Turkey has in the past sponsored talks on a reunion. Would Somaliland consider this? For the past 28 years, our mission has been clear — independence. In 1991, 97 per cent voted in a referendum for independence. We have full separation and we have no interactions with Somalia. There is no government-to-government trade, but there is people-to-people trade as neighboring countries are working side by side. But we don’t want political reunion with Somalia. We attended the talks to make our position clear, that we want independence.
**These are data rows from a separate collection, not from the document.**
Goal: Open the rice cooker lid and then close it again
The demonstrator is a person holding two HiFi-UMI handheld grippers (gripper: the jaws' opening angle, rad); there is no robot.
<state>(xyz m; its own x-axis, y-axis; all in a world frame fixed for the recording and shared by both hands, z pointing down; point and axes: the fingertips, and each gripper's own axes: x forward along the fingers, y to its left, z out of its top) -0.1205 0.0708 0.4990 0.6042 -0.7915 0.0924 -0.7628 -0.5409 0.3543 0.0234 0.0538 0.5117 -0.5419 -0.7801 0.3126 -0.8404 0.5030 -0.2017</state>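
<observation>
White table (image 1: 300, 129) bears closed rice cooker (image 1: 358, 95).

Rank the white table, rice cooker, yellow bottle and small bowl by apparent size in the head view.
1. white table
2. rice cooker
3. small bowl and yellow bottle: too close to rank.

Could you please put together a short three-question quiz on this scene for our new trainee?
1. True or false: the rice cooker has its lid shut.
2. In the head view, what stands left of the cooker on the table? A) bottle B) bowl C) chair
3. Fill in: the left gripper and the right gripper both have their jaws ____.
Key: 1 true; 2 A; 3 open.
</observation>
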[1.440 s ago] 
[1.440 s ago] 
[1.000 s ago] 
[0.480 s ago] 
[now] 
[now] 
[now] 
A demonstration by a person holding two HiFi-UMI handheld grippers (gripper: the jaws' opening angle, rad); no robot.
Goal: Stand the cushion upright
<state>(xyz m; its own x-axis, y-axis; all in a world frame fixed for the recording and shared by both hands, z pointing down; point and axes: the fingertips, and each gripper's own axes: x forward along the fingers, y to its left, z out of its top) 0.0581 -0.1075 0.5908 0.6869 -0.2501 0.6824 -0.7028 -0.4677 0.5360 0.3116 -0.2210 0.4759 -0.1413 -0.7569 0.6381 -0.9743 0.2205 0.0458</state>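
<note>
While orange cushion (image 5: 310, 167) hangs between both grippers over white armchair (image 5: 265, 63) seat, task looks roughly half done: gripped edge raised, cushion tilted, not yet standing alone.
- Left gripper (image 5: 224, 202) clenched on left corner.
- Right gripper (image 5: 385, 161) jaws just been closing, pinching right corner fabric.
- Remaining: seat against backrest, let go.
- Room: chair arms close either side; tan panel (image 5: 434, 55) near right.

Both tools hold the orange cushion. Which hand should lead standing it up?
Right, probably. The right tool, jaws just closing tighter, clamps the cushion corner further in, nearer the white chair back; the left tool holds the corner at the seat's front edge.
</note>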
The world has been praising your ability to hold peaceful multiparty elections regularly. We have been functioning as a government for 28 years with a constitution, judiciary, national currency and a flag. Currently we have representatives in Kenya, UK, Belgium, Turkey and Djibouti, and the UAE and Ethiopia are two of our biggest trading partners. All these countries have trade and government links with Somaliland and we do not get aid from any these countries. Our $400 million budget is generated from internal revenue collection and the port. This is higher than some African countries that are recognized.